11 宗教は、独身生活をしなさいと教えます。愛を防ぐ盾だというのです。肉身が怨讐なのですが、この怨讐には三大武器があります。第一に食べること、その次に眠ること、その次が情欲です。そこに先生もぶつかりました。先生がこれを超えるためにどれほど涙を多く流し、どれほど身もだえしたか、皆さんは知らないでしょう。
これに勝つことのできる蕩減条件を立てるためには、監獄に十年入っていることが問題ではなく、どんなことでもすべてしなければならないのです。甘美な神様の愛を受けるときは良いのですが、このような壁にぶつかったときはどうするのかというのです。先生は、このままでは万民を救うための神様のみ旨を成就できないことが分かったので、この道の向きを変える方法はないか、という問題にぶつかったのです。

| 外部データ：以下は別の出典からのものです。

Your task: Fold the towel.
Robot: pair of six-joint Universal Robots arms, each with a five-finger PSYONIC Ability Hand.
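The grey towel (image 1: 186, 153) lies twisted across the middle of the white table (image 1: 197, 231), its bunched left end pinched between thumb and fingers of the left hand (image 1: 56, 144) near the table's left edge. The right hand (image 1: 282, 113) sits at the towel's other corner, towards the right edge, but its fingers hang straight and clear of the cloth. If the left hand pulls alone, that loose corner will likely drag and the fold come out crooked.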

12 主管性をどのように復帰しなければならないのでしょうか。悪のサタン世界では、主管性を強制的に復帰しようとします。「お前は私が支配しなければならない」と言いながら、むちを持ち、手段、方法を選ばずに主管しようとします。それではいけないのです。
本性的主管性の復帰は、何を土台にしなければならないのでしょうか。今日のサタン世界と同じように、手段、方法を選ばずに強制的にするのではありません。自分が出世するために第三者を犠牲にし、謀略にかける方法ではありません。
神様は時代を超越する主管性を提示してこられました。それが犠牲と愛です。犠牲と愛の主題を前に立てて、あらゆる辱めと困難を克服していけば、その環境にいる人々が自動的に、主管性をもつことを願うようになるのです。自動的な主管性を願うというのです。
心と体が一つになった境地
13 アダムとエバも、体と心の二重構造になっています。心が内になり、体が外になっています。このような個体が、内外に一体になっています。このように一つになった男性と女性が、再び主体と対象の関係で横的に一つになっています。言い換えれば、女性も内外に一つとなり、男性も内外に一つとなり、その男性と女性が愛によって一つになるのです。
本来、堕落がなかったならば、体と心は何によって一つになるのでしょうか。道義的な、何かの観念や考えで一つになるのではありません。何かの力によって一つになるのではありません。神様が私たちの体と心を分立させた動機は、愛を具体化させるためです。愛を具形化させるためであり、四方に適用させるためです。一点に定着させるためではなく、全体に活用することのできる環境圏をつくるために、愛を必要とするのです。